Please restate the listing below in full, word for word.

= Beginning of Section =

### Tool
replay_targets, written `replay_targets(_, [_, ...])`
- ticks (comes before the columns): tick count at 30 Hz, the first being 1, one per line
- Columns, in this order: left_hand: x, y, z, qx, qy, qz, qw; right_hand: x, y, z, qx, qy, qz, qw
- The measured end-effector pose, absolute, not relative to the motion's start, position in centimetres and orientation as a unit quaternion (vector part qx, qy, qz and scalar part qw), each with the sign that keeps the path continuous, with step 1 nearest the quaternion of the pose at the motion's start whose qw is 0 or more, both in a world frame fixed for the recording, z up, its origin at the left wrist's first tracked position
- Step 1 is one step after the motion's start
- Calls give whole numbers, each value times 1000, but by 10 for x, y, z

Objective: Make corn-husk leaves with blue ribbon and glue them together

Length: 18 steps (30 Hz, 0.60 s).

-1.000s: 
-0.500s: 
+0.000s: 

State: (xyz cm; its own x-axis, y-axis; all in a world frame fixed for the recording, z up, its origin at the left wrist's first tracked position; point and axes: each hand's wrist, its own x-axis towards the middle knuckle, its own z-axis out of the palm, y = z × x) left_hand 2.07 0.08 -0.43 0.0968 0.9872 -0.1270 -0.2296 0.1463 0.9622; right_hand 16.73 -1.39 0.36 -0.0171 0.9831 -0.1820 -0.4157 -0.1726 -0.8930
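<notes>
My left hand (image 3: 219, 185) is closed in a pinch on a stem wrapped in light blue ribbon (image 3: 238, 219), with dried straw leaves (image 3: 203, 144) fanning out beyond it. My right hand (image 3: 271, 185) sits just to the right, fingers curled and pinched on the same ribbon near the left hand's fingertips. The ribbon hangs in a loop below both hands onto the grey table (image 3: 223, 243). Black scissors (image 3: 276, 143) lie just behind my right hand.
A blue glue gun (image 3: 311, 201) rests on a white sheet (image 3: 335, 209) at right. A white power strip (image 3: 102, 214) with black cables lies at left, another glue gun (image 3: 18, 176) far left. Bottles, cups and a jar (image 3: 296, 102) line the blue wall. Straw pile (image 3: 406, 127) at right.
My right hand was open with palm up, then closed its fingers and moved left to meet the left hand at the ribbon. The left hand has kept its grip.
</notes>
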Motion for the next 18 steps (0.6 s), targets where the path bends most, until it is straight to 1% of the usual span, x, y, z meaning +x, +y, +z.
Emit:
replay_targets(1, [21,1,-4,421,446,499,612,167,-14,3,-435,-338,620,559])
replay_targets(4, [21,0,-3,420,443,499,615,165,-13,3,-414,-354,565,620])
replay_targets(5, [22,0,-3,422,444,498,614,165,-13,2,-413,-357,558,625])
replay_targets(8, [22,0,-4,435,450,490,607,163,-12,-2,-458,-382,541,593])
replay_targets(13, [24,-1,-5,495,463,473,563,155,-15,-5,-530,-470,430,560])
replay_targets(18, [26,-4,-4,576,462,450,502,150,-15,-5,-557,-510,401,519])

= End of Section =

ANSWER SECTION |
### Tool
replay_targets, written `replay_targets(_, [_, ...])`
- ticks (comes before the columns): tick count at 30 Hz, the first being 1, one per line
- Columns, in this order: left_hand: x, y, z, qx, qy, qz, qw; right_hand: x, y, z, qx, qy, qz, qw
- The measured end-effector pose, absolute, not relative to the motion's start, position in centimetres and orientation as a unit quaternion (vector part qx, qy, qz and scalar part qw), each with the sign that keeps the path continuous, with step 1 nearest the quaternion of the pose at the motion's start whose qw is 0 or more, both in a world frame fixed for the recording, z up, its origin at the left wrist's first tracked position
- Step 1 is one step after the motion's start
- Calls give whole numbers, each value times 1000, but by 10 for x, y, z

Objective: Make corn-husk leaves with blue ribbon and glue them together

Length: 18 steps (30 Hz, 0.60 s).

-1.000s: 
-0.500s: 
+0.000s: 

State: (xyz cm; its own x-axis, y-axis; all in a world frame fixed for the recording, z up, its origin at the left wrist's first tracked position; point and axes: each hand's wrist, its own x-axis towards the middle knuckle, its own z-axis out of the palm, y = z × x) left_hand 2.07 0.08 -0.43 0.0968 0.9872 -0.1270 -0.2296 0.1463 0.9622; right_hand 16.73 -1.39 0.36 -0.0171 0.9831 -0.1820 -0.4157 -0.1726 -0.8930
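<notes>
My left hand (image 3: 219, 185) is closed in a pinch on a stem wrapped in light blue ribbon (image 3: 238, 219), with dried straw leaves (image 3: 203, 144) fanning out beyond it. My right hand (image 3: 271, 185) sits just to the right, fingers curled and pinched on the same ribbon near the left hand's fingertips. The ribbon hangs in a loop below both hands onto the grey table (image 3: 223, 243). Black scissors (image 3: 276, 143) lie just behind my right hand.
A blue glue gun (image 3: 311, 201) rests on a white sheet (image 3: 335, 209) at right. A white power strip (image 3: 102, 214) with black cables lies at left, another glue gun (image 3: 18, 176) far left. Bottles, cups and a jar (image 3: 296, 102) line the blue wall. Straw pile (image 3: 406, 127) at right.
My right hand was open with palm up, then closed its fingers and moved left to meet the left hand at the ribbon. The left hand has kept its grip.
</notes>
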Motion for the next 18 steps (0.6 s), targets where the path bends most, until it is straight to 1% of the usual span, x, y, z meaning +x, +y, +z.
Emit:
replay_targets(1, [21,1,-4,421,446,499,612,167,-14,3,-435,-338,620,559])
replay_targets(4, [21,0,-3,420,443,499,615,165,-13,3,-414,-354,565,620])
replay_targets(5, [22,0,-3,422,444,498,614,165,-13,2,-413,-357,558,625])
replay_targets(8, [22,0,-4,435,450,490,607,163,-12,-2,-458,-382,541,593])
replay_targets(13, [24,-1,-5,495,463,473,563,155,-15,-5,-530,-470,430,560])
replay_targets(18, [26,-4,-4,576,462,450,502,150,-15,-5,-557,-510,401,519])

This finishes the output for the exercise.